Echtay KS, Roussel D, St-Pierre J, Jekabsons MB, Cadenas S, Stuart JA, Harper JA, Roebuck SJ, Morrison A, Pickering S, Clapham JC & Brand MD (2002). Superoxide activates mitochondrial uncoupling proteins. Nature 415, 96-99.
Raimbault S, Dridi S, Denjean F, Lachuer J, Couplan E, Bouillaud F, Bordas A, Duchamp C, Taouis M & Ricquier D (2001) An uncoupling protein homologue putatively involved in facultative muscle thermogenesis in birds. Biochem J 353, 441-444.

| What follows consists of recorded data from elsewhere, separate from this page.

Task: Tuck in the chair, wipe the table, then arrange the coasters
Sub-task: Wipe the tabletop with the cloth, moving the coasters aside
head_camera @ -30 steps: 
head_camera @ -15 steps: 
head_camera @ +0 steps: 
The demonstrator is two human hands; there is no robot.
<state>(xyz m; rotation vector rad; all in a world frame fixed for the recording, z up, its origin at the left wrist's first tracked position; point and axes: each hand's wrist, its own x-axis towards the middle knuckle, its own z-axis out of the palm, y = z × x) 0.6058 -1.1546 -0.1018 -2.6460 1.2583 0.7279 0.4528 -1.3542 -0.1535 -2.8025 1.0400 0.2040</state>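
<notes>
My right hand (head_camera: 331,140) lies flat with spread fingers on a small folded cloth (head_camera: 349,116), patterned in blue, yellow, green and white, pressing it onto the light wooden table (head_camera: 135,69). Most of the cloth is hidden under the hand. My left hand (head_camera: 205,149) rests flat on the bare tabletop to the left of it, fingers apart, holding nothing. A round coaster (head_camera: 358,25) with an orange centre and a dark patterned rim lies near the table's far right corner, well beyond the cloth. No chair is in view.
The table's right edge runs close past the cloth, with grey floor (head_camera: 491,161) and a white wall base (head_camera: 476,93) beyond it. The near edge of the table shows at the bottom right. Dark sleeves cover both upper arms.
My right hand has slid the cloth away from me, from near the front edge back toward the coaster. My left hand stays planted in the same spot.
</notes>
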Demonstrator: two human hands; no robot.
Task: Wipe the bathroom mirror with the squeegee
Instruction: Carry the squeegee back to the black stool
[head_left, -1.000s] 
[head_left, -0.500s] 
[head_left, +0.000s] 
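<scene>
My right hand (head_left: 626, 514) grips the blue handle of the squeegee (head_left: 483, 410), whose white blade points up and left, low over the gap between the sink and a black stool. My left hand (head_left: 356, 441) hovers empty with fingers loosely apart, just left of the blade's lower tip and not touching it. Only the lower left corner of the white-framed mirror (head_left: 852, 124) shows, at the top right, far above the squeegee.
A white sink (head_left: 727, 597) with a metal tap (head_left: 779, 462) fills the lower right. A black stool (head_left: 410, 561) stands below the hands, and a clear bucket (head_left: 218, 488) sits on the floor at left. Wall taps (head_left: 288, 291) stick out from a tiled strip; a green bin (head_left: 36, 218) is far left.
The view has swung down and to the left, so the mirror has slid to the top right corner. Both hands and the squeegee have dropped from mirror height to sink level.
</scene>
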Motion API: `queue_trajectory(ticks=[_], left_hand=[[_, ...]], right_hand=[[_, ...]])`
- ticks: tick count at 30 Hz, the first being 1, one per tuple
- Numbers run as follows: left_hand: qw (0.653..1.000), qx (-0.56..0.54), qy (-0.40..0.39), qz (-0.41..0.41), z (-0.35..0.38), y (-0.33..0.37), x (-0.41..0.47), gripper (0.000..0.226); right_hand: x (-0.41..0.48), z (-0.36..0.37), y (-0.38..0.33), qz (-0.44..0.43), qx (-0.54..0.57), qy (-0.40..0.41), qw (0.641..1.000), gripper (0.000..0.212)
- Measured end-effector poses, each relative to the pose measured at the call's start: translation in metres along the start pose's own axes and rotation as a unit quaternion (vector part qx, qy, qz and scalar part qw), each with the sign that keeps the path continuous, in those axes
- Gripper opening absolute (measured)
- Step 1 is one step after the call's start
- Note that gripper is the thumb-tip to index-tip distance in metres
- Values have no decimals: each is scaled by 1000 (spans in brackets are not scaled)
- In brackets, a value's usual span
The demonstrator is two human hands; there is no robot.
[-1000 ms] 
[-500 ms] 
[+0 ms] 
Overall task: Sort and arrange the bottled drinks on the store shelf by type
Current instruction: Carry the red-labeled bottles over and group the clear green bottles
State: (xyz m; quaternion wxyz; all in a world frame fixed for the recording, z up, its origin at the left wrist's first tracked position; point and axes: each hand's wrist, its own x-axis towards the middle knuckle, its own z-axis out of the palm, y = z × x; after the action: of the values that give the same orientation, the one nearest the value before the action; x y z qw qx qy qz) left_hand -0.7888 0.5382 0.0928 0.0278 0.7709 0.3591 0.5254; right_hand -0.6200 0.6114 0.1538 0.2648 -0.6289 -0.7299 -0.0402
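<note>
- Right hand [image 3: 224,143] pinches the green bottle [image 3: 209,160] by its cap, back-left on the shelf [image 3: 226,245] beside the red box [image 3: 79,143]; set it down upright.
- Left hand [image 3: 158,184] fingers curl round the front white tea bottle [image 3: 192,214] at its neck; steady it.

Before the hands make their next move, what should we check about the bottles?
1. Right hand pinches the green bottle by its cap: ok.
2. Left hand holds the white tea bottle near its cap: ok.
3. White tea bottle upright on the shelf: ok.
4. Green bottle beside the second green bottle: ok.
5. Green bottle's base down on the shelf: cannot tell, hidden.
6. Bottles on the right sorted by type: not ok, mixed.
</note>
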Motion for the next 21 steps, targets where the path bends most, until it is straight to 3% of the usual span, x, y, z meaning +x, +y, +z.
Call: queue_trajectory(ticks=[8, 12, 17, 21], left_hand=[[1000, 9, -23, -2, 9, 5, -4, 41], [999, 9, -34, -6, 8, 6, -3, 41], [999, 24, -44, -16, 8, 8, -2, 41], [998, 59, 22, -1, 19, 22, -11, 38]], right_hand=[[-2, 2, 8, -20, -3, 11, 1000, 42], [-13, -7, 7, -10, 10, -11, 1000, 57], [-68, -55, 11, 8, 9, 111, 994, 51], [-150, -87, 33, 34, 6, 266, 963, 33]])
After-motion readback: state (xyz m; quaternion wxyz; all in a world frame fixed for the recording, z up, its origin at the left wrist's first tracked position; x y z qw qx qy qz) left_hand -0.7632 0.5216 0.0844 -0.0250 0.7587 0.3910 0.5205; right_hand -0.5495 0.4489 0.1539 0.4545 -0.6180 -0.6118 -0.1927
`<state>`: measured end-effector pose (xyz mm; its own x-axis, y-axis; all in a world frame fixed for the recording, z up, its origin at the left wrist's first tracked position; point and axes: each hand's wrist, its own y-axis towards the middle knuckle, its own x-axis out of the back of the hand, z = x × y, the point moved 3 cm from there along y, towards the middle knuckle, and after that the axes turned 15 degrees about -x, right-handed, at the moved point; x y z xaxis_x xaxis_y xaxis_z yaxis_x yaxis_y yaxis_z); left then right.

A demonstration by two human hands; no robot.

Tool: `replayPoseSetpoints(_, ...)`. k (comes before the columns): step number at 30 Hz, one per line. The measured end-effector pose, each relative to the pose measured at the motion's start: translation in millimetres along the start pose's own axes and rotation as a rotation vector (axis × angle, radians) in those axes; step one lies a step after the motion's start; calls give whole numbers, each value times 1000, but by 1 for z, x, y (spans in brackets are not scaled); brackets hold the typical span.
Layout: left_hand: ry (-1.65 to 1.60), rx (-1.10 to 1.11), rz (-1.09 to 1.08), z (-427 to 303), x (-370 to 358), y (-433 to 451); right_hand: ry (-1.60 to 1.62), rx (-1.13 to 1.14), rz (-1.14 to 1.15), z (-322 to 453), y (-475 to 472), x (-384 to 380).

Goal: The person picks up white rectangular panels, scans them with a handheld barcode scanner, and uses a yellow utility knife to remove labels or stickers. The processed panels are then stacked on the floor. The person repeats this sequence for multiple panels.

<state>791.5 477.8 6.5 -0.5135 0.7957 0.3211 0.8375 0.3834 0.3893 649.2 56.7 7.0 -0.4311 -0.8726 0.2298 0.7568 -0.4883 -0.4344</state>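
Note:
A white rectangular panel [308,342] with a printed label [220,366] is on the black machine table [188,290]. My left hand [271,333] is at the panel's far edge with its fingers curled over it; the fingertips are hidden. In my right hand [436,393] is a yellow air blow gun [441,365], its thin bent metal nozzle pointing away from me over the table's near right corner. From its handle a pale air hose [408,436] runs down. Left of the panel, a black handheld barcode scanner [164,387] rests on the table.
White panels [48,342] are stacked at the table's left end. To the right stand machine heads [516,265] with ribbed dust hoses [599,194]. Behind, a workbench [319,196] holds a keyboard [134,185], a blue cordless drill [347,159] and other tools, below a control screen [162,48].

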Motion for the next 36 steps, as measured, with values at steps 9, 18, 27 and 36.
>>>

Talbot DA, Hanuise N, Rey B, Rouanet JL, Duchamp C & Brand MD (2003) Superoxide activates a GDP-sensitive proton conductance in skeletal muscle mitochondria from king penguin (Aptenodytes patagonicus). Biochem Biophys Res Commun 312, 983-988.
Talbot DA, Duchamp C, Rey B, Hanuise N, Rouanet JL, Sibille B & Brand MD (2004). Uncoupling protein and ATP/ADP carrier increase mitochondrial proton conductance after cold adaptation of king penguins. J Physiol 558, 123-135.